Exercise prompt
Scan the data below for the string "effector". Show every line where it turns up.

Raw data
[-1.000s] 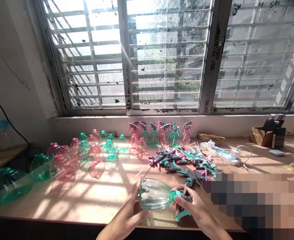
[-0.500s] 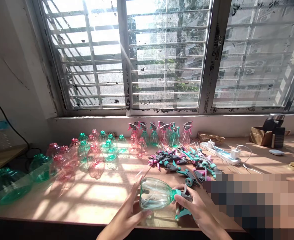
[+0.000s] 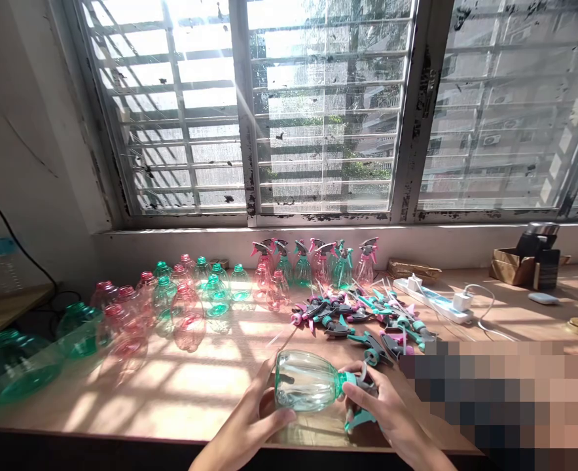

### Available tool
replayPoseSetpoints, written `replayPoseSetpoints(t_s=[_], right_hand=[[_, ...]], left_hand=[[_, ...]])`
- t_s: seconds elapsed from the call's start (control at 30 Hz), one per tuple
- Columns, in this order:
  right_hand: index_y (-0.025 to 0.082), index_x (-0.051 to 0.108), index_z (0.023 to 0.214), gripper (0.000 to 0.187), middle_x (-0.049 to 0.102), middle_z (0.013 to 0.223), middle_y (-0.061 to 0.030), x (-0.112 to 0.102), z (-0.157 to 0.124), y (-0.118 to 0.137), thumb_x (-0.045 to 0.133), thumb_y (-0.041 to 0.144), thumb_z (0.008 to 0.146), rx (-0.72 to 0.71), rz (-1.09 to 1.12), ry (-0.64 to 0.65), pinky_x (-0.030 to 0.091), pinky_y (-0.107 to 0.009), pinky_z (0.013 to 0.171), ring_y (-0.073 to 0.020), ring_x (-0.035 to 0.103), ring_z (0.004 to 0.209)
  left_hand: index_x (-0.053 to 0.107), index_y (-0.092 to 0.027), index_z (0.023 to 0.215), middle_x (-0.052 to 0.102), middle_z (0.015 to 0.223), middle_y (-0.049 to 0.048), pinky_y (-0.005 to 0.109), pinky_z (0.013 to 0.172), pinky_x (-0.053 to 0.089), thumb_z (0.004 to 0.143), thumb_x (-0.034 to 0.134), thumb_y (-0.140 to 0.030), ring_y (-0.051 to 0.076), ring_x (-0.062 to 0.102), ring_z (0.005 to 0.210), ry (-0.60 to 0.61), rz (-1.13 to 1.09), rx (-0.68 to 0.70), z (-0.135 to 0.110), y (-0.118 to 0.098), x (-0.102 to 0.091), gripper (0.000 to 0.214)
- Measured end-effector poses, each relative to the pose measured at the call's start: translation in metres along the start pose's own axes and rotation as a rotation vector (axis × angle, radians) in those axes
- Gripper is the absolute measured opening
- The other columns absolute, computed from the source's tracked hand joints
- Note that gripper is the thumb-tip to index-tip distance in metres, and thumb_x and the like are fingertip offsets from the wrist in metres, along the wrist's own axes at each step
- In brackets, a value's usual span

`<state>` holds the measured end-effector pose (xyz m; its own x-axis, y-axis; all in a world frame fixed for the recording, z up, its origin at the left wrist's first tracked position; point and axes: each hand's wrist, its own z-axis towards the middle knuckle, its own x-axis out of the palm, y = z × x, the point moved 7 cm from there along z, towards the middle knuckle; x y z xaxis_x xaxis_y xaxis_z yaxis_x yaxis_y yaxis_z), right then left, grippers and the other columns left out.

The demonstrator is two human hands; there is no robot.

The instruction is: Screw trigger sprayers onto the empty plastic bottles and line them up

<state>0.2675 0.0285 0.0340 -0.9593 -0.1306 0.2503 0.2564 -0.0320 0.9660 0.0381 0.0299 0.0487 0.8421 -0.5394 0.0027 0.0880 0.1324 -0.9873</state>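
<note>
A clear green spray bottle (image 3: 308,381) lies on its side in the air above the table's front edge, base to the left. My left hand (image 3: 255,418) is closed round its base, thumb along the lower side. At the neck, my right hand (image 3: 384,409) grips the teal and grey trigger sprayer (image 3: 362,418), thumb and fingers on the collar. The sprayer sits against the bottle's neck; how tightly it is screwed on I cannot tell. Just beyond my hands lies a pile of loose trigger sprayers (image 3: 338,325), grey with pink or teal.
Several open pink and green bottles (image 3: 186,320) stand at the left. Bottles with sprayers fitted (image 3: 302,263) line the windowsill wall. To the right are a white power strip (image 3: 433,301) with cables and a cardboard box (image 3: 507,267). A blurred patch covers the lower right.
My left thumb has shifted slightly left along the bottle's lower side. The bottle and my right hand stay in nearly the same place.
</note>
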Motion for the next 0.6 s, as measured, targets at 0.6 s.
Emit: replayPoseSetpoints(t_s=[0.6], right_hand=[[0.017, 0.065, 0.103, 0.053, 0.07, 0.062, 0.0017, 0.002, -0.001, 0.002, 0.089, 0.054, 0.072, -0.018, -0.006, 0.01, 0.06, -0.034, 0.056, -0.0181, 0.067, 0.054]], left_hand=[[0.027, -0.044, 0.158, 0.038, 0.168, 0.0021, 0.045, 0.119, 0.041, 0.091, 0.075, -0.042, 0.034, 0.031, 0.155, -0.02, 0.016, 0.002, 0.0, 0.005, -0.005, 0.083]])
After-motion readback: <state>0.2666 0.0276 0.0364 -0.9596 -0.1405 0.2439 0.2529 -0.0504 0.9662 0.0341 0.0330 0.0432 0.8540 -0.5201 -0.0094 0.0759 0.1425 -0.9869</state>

Final answer
- Measured end-effector poses, each relative to the pose measured at the call's start: translation in metres along the start pose's own axes and rotation as a rotation vector (axis × angle, radians) in those axes
`<state>` holds the measured end-effector pose (xyz m; its own x-axis, y-axis; all in a world frame fixed for the recording, z up, its origin at the left wrist's first tracked position; point and axes: each hand's wrist, its own z-axis towards the middle knuckle, its own x-axis out of the palm, y = z × x, the point moved 7 cm from there along z, towards the middle knuckle; x y z xaxis_x xaxis_y xaxis_z yaxis_x yaxis_y yaxis_z), right then left, grippers and the other columns left out.

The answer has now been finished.